Problem details |
Please copy out the lines in the entries that contain "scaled".

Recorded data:
_____

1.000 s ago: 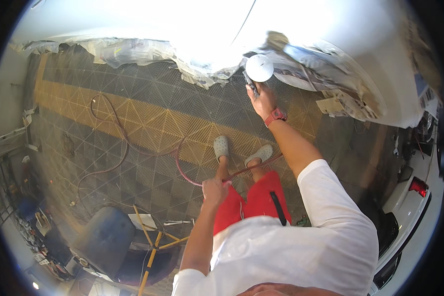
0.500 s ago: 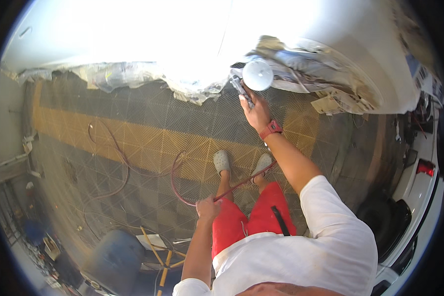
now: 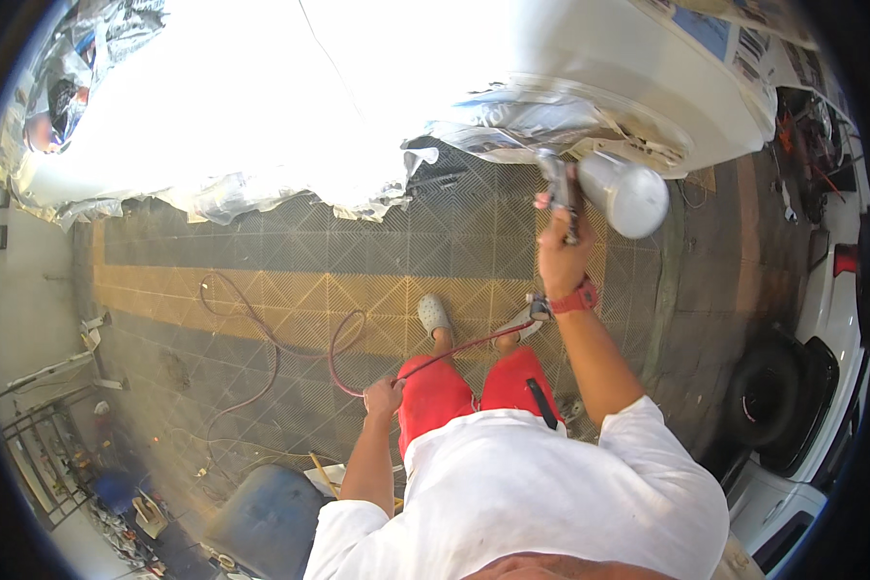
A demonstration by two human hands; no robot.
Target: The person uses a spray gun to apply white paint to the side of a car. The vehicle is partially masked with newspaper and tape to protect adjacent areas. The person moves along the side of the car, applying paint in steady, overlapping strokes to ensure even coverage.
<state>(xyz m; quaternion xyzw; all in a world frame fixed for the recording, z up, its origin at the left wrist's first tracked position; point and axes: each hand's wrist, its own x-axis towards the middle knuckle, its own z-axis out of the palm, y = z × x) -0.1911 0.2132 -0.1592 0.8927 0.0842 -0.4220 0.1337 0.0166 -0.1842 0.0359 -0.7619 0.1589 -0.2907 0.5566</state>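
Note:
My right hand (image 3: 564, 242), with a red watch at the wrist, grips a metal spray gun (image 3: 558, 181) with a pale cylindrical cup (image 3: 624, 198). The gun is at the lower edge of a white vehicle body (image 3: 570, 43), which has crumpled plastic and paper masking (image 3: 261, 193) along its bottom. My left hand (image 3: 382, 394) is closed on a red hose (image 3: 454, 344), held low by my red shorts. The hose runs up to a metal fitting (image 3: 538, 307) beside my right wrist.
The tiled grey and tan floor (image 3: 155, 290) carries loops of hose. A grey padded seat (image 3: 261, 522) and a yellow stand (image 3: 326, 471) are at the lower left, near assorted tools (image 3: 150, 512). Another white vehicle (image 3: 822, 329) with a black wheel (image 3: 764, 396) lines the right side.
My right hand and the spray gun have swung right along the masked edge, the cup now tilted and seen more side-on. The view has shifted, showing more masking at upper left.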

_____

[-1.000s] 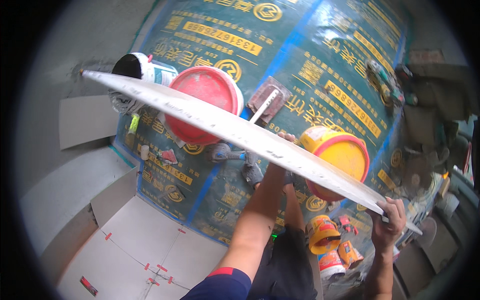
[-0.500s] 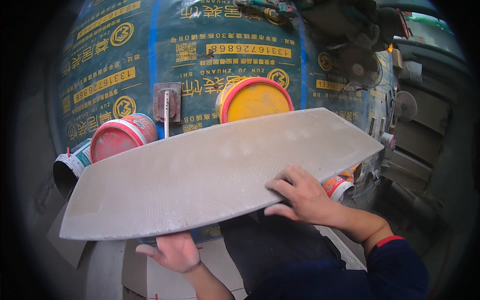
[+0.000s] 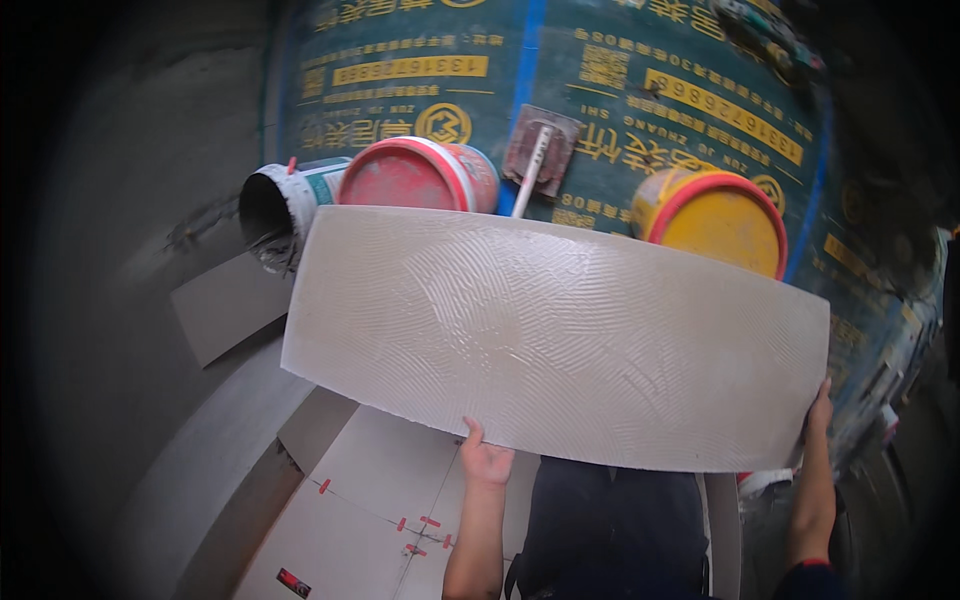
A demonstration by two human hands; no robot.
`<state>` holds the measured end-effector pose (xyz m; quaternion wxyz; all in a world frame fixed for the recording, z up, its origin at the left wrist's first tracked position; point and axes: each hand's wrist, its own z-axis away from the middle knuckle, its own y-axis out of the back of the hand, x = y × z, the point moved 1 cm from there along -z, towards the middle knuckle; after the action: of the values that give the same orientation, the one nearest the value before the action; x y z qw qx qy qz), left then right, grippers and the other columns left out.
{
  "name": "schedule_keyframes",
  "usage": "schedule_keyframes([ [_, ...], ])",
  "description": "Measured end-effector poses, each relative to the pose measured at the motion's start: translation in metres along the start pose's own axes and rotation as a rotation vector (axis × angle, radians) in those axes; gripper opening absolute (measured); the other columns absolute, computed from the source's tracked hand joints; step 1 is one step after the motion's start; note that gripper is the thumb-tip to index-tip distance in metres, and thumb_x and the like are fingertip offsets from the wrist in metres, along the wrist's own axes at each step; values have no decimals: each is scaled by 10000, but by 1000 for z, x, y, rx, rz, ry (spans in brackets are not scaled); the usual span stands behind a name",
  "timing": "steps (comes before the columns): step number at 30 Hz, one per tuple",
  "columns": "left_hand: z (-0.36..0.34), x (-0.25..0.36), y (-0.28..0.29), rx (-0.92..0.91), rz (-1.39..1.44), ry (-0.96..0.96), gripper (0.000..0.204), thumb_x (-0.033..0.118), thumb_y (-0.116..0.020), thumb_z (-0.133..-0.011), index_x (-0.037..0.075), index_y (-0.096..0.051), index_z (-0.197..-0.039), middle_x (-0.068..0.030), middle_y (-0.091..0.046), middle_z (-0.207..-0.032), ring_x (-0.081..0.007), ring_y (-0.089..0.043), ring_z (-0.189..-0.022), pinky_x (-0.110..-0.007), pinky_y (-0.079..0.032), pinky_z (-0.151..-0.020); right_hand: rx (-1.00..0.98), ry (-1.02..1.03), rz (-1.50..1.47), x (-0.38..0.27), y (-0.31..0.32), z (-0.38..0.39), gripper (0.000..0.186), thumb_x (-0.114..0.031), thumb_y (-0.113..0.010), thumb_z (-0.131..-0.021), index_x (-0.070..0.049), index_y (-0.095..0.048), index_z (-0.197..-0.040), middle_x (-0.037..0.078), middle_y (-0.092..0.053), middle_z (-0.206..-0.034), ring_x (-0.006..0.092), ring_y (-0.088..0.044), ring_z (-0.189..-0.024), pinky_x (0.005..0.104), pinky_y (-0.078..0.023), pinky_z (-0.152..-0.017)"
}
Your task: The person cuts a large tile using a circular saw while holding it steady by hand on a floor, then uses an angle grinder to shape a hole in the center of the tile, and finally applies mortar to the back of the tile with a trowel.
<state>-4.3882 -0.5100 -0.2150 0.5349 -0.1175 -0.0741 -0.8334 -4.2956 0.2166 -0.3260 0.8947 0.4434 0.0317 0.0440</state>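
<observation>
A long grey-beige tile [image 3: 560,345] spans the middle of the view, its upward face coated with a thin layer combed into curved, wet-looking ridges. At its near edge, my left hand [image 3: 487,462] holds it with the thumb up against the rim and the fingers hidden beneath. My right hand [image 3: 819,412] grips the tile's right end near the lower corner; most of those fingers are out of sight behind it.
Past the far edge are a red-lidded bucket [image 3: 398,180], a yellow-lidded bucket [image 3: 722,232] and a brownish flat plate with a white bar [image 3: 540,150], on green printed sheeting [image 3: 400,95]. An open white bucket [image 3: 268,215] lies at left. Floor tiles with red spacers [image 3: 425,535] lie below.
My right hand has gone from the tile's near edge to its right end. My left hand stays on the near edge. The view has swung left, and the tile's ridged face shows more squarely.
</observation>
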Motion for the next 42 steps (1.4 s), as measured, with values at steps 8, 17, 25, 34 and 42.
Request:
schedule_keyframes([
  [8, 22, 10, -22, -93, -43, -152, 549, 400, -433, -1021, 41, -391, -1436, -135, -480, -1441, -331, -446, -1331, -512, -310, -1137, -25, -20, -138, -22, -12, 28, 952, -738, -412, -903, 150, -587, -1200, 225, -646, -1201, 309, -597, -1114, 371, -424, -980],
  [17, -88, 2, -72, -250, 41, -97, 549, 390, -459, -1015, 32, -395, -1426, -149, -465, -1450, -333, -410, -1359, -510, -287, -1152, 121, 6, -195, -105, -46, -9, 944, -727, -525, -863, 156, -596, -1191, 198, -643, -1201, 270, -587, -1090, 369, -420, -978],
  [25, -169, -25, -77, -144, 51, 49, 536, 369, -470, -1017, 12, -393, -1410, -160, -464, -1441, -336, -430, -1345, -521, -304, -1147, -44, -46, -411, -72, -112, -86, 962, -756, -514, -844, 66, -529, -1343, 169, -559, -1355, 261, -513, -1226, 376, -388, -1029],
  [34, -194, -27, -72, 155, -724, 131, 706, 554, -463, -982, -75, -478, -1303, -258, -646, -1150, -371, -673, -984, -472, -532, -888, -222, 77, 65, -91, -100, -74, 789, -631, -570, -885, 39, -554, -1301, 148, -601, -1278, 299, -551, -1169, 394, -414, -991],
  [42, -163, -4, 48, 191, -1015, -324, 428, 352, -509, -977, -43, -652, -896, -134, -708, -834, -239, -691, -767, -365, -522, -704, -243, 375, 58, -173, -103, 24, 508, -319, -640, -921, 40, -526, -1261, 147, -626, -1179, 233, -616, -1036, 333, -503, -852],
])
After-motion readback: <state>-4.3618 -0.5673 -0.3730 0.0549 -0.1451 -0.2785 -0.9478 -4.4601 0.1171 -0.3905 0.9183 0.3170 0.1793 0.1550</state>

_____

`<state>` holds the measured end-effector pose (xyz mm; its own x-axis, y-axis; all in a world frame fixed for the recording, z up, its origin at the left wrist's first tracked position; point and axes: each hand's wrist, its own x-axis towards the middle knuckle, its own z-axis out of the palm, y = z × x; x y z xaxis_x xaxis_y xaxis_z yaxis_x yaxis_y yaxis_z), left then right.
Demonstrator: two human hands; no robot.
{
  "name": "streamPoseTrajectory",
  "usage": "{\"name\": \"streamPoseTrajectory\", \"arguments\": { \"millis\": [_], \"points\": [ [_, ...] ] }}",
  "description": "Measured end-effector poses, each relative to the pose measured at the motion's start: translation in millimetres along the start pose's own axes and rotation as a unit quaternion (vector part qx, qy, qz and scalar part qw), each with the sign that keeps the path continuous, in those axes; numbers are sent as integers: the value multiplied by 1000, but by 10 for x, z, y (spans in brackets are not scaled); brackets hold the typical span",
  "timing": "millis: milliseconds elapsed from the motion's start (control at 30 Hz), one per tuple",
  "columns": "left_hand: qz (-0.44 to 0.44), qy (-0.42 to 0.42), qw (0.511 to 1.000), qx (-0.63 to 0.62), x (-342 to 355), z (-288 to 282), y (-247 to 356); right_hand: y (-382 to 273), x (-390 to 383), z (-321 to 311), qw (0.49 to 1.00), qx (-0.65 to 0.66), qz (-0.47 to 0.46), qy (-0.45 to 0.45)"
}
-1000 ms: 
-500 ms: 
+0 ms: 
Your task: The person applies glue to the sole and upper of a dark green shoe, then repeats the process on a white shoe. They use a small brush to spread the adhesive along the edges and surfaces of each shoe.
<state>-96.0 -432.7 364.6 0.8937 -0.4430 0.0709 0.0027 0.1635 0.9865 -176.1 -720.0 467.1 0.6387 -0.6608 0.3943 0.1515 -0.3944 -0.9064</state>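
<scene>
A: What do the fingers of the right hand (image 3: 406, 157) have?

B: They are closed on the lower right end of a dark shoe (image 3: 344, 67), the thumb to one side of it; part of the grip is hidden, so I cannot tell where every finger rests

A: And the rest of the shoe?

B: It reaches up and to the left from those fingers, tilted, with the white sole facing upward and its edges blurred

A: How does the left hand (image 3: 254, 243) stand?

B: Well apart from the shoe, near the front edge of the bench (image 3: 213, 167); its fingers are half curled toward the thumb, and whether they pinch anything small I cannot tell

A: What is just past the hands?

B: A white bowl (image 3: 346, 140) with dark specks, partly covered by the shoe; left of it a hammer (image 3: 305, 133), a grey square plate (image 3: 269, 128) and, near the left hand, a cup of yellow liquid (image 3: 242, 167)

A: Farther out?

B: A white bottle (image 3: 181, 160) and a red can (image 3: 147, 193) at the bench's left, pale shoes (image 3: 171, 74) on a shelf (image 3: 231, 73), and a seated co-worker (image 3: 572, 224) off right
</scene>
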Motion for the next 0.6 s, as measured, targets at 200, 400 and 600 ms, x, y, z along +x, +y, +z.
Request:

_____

Response to this task |
  "description": "Measured end-effector poses, each relative to the pose measured at the motion's start: translation in metres along the start pose's own axes and rotation as a rotation vector (axis × angle, radians) in those axes; gripper opening absolute (measured); the other columns absolute, computed from the source's tracked hand joints; step 1 is one step after the motion's start; note that gripper is the thumb-tip to index-tip distance in metres, and thumb_x and the like are fingertip offsets from the wrist in metres, along the wrist's own axes at each step; values have no decimals: each is scaled by 10000, but by 1000 for z, x, y, rx, rz, ry (spans in brackets are not scaled); the usual span stands behind a name",
  "description": "Measured end-effector poses, each relative to the pose measured at the motion's start: translation in millimetres along the start pose's own axes and rotation as a unit quaternion (vector part qx, qy, qz and scalar part qw), each with the sign that keeps the path continuous, in those axes; numbers are sent as integers: the value multiplied by 1000, but by 10 for x, z, y (spans in brackets are not scaled); brackets hold the typical span",

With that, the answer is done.